**YOUR TASK:**
Each of the lines below must be retyped character for character.

**INFORMATION SHOWN:**
_ _ _ _ _

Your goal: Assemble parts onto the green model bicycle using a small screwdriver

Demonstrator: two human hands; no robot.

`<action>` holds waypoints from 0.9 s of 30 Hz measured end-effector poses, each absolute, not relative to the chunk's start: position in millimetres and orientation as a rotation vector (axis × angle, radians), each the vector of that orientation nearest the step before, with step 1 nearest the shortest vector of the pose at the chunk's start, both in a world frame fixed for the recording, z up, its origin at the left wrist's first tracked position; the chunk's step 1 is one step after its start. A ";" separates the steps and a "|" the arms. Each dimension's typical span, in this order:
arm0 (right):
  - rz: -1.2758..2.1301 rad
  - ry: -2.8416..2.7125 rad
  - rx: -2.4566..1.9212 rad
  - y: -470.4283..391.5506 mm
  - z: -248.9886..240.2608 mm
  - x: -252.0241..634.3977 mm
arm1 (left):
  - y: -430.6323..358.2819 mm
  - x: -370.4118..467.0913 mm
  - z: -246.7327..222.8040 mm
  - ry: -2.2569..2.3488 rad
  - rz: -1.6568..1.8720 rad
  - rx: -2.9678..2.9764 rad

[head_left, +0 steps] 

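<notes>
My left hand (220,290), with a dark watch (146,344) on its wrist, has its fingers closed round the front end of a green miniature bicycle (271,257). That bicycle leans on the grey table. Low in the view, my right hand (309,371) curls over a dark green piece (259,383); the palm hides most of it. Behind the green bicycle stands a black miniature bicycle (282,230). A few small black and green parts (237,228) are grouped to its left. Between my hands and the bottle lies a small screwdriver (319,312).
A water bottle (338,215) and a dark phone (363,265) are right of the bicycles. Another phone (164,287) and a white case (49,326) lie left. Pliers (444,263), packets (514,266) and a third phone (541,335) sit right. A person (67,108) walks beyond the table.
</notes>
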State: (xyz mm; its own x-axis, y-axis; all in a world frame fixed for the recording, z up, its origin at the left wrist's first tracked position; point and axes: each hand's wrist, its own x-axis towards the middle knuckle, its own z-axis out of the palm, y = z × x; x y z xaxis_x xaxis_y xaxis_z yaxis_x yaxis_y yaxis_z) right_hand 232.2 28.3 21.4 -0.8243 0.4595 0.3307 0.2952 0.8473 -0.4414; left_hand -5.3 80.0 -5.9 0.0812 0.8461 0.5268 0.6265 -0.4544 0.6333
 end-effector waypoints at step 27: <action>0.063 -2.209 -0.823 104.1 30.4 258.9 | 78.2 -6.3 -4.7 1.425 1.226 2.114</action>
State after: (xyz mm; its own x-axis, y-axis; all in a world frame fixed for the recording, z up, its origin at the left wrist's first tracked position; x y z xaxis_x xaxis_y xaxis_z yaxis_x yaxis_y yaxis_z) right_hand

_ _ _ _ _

**RESULT:**
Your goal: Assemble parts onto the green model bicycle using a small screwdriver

Demonstrator: two human hands; no robot.

`<action>` holds waypoints from 0.9 s of 30 Hz measured end-effector poses, each absolute, not relative to the chunk's start: position in millimetres and orientation as a rotation vector (axis × angle, radians), each the vector of that orientation nearest the step before, with step 1 nearest the shortest vector of the pose at the chunk's start, both in a world frame fixed for the recording, z up, its origin at the left wrist's first tracked position; the chunk's step 1 is one step after its start. A ";" separates the steps and a "|" the arms. Each dimension's typical span, in this order:
arm0 (right):
  - rz: -1.2758..2.1301 rad
  - ry: -2.8416..2.7125 rad
  - rx: -2.4566..1.9212 rad
  - y: -470.4283..391.5506 mm
  - z: -248.9886..240.2608 mm
  - x: -252.0241..634.3977 mm
arm1 (left):
  - y: -430.6323..358.2819 mm
  - x: -370.4118..467.0913 mm
  - z: -246.7327..222.8040 mm
  - ry: -2.2569..2.3488 rad
  - rz: -1.6568..1.8720 rad
  - rx: -2.9678..2.9764 rad

[head_left, +0 steps] 

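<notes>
My left hand (220,290), with a dark watch (146,344) on its wrist, has its fingers closed round the front end of a green miniature bicycle (271,257). That bicycle leans on the grey table. Low in the view, my right hand (309,371) curls over a dark green piece (259,383); the palm hides most of it. Behind the green bicycle stands a black miniature bicycle (282,230). A few small black and green parts (237,228) are grouped to its left. Between my hands and the bottle lies a small screwdriver (319,312).
A water bottle (338,215) and a dark phone (363,265) are right of the bicycles. Another phone (164,287) and a white case (49,326) lie left. Pliers (444,263), packets (514,266) and a third phone (541,335) sit right. A person (67,108) walks beyond the table.
</notes>
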State: (xyz mm; its own x-axis, y-axis; all in a world frame fixed for the recording, z up, its origin at the left wrist's first tracked position; point and axes: each hand's wrist, its own x-axis towards the middle knuckle, its own z-axis out of the palm, y = z × x; x y z xaxis_x xaxis_y xaxis_z yaxis_x yaxis_y yaxis_z) right_hand 232.2 28.3 21.4 -0.8243 0.4595 0.3307 0.2952 0.8473 -0.4414; left_hand -5.3 80.0 -5.9 0.0812 0.8461 0.5268 0.6265 -0.4544 0.6333
 end-effector waypoints at step 27: <action>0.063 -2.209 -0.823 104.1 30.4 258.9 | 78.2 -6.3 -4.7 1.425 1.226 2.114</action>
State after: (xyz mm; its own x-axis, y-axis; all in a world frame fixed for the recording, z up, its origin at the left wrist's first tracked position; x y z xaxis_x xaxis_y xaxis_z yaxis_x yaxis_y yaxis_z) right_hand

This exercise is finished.